Top of Available records

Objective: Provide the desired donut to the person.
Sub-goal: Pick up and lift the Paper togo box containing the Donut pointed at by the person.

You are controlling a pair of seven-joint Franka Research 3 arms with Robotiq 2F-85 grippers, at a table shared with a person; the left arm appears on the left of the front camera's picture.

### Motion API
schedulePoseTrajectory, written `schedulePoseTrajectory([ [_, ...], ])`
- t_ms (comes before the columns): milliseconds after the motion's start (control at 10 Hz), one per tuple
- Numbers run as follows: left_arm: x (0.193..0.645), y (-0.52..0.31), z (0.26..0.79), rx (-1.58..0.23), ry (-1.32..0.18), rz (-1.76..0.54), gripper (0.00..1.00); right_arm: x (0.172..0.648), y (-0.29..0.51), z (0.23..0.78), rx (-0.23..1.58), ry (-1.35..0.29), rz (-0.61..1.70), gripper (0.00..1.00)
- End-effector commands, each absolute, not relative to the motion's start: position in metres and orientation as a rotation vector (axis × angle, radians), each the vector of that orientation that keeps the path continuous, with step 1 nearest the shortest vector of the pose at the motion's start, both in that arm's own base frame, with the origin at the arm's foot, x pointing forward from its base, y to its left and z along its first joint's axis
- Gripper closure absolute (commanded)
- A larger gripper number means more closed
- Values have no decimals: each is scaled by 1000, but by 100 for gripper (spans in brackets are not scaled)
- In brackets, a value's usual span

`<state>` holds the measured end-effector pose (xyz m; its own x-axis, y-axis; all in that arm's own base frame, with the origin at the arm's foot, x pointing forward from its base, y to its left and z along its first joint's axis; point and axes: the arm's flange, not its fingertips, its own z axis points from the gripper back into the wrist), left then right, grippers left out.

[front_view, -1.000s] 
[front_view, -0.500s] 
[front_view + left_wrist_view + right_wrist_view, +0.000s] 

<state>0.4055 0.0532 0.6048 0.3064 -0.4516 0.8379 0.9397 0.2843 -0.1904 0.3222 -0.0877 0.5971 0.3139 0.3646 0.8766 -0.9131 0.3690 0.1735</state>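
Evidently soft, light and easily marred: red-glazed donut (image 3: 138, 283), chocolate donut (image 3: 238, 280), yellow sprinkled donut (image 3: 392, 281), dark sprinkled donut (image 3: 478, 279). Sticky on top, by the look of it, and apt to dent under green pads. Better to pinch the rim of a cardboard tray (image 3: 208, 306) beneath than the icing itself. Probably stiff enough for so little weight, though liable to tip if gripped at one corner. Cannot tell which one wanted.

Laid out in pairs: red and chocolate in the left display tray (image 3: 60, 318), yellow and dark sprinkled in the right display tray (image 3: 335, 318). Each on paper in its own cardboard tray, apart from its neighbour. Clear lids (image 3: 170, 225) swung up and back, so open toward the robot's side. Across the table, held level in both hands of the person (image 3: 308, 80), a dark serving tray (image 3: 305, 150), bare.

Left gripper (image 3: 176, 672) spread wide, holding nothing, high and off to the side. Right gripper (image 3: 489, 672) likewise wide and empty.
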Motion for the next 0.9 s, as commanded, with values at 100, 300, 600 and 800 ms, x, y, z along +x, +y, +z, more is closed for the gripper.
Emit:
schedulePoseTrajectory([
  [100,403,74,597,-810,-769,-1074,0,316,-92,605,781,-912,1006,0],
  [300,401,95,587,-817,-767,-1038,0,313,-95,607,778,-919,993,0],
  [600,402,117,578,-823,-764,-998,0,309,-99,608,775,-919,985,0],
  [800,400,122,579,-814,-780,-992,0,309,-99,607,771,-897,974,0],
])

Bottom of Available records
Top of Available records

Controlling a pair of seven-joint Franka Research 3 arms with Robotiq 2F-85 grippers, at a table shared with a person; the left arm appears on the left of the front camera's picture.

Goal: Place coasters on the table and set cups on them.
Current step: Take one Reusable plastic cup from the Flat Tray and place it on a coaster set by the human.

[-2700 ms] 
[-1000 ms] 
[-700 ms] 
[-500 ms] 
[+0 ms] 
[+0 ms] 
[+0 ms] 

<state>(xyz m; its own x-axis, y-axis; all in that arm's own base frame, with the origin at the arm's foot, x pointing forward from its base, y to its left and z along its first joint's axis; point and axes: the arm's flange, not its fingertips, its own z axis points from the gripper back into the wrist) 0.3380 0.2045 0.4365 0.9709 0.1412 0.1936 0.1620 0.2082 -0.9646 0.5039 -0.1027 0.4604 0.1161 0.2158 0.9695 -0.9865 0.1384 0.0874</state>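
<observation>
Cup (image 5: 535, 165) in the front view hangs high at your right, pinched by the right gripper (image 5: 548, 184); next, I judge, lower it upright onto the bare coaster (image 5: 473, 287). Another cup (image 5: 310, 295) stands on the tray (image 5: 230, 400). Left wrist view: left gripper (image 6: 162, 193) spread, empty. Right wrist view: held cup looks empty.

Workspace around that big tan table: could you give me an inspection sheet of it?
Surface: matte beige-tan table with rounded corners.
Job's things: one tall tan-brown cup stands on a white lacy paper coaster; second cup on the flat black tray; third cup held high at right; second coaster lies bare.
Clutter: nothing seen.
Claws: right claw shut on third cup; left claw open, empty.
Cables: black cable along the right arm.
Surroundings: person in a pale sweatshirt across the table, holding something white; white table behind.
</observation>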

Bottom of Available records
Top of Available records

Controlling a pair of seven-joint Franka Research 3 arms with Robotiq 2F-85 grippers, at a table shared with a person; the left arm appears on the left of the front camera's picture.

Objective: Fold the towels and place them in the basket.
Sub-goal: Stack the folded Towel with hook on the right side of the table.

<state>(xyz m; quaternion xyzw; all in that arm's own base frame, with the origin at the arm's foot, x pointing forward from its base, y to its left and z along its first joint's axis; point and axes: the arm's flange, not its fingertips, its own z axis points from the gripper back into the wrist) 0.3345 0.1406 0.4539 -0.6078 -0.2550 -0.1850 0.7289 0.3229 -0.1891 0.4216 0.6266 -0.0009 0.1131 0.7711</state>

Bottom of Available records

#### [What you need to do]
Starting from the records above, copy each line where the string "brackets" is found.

#### [Answer for this exercise]
- Values have no decimals: each is scaled by 1000, but by 100 for gripper (spans in brackets are not scaled)
- In brackets, a value's usual span

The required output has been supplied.